BOLSONARO
Illegal house arrest, illegal pre-trial detention

The entire process to which the ex-president is subjected is riddled with illegalities

PORTUGUESE: 25/11/2025

The pre-trial detention of former president Jair Bolsonaro, ordered by judge Alexandre de Moraes and confirmed by the First Panel of the Federal Supreme Court (STF), once again launches a fundamental debate: how far should a judge’s power go in a supposedly democratic regime?

One of the principles of Criminal Law is the so-called Principle of Legality. This means that no one can be arrested or punished for doing something that the law does not expressly forbid. If the law doesn’t say it’s forbidden, the judge can’t forbid it. However, the precautionary measures imposed on Bolsonaro – the restrictions that came before his arrest at the Federal Police headquarters – go beyond what the Code of Criminal Procedure (CPP) authorizes.

When Alexandre de Moraes ordered the use of electronic anklets, the judge also banned Bolsonaro from using social media. The CPP has a list of restrictions that a judge can apply, such as nighttime confinement or a ban on contact. Although the law has a loophole for “other obligations”, this should not allow the judge to create restrictions that affect fundamental rights, such as freedom of expression and communication.

When a judge completely prohibits someone from using a modern communication platform, he is not following the law; he is creating a rule of his own. Disobeying an order that is not clearly provided for in legislation is disobeying the will of a judge, not the will of the law. In a state governed by the rule of law, someone could only be imprisoned for going against the law, not for going against the stretched interpretation that a judge decides to give it. What led Bolsonaro to house arrest, which he was serving until last Saturday (22), was having failed to comply with this grotesque measure.

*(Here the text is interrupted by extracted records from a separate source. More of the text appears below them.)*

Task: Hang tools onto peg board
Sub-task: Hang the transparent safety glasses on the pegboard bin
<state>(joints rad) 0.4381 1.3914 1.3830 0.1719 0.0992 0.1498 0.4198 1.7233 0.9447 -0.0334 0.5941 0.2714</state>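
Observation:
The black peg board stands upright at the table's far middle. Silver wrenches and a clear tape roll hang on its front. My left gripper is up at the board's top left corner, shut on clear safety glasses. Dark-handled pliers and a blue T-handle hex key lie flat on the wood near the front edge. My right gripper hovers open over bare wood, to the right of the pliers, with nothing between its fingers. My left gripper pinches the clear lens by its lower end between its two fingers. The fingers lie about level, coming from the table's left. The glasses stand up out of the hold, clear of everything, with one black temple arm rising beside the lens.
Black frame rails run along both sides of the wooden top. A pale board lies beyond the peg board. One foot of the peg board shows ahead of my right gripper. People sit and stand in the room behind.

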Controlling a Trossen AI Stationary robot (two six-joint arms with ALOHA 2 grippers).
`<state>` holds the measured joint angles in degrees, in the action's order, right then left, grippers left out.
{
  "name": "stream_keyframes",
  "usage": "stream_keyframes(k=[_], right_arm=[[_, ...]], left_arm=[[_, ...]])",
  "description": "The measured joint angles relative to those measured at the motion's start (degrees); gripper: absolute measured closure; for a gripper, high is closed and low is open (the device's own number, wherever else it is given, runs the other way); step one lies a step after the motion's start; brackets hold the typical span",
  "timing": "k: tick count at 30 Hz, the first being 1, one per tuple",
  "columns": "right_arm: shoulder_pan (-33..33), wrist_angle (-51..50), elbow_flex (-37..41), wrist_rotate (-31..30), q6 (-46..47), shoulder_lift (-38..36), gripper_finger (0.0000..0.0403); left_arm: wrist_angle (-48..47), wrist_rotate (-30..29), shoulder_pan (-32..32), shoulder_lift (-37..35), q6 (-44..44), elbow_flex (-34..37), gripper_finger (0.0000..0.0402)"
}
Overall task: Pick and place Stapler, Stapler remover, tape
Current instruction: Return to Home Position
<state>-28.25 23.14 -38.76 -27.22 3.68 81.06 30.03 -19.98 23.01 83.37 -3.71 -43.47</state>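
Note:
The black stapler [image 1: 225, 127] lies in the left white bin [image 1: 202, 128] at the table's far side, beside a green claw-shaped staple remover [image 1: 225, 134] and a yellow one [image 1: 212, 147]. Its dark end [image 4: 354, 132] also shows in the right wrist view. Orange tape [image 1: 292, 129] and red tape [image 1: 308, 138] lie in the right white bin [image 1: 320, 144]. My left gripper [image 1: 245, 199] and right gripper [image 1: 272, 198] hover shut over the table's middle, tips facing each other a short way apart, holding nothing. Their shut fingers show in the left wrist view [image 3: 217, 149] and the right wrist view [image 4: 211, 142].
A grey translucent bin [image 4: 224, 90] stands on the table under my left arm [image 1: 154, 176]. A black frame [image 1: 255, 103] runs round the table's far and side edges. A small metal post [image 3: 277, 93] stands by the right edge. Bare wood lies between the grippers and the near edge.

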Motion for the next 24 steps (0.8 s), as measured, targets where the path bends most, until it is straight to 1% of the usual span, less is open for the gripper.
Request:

Curiously, the very justification for imposing this restriction was absurd. Another principle of law, the Principle of Personality, which states that a person can only be punished for their own actions, was also violated from the outset, since the electronic anklet was initially imposed on the basis of an accusation against his son, Eduardo Bolsonaro, for the crimes of coercion and obstruction of an investigation.

The justification for Bolsonaro’s pre-trial detention at the Federal Police headquarters was the former president’s “risk of flight”. To support this accusation, Moraes resorted to the same method, reporting that Flávio Bolsonaro, another son of the former president, had called a “vigil” and that a Jair Bolsonaro ally had left the country to avoid arrest. Calling a demonstration is not a crime in Brazil. Even if it were, it was the former president’s son, and not he himself, who called the “vigil”.

Moraes also claims that Bolsonaro’s attempt to break the anklet would increase the “risk of escape”. However, the law does not state that an anklet violation is irrefutable proof of a flight risk. To be legal, the conversion to imprisonment must demonstrate that non-compliance reveals an urgent and current need to guarantee the application of criminal law.

If the order to wear the anklet itself and the other restrictions are illegal because they go beyond the text of the CPP, breaking them cannot be used as suitable evidence to justify imprisonment. It would be like arresting someone for breaking a rule that doesn’t exist in the regulations. The conversion into imprisonment would be based on an original order that was null and void, contaminating the entire process.

The former president was already under house arrest, which makes the order to wear an electronic anklet a humiliating measure. In addition, his residence was surrounded by vehicles from the Federal Police and the Federal District Criminal Police. The security apparatus to prevent escape was already maximum, making the idea that the anklet was the only obstacle to escape ridiculous.

Secondly, the chronology of the facts breaks the direct link between the vigil and the escape attempt. The anklet was broken at dawn, when no “vigil” was taking place. The alleged “escape plan” therefore took place at a time when there was no demonstration or “riot” in the vicinity of the residence, but rather a strong police presence.

Bolsonaro’s pre-trial detention only reinforces the anti-democratic nature of the current Brazilian political regime. The judge does not act according to the law, but with his own head. And in this case, his head is not “his own”, but that of the powerful.

The siege of Jair Bolsonaro is an electoral problem, not a criminal one. Faced with the former president’s refusal to support a candidate more directly linked to big business, the latter, through the STF, is trying to increase the blackmail against Bolsonaro, making it clear that the Court is, in fact, political.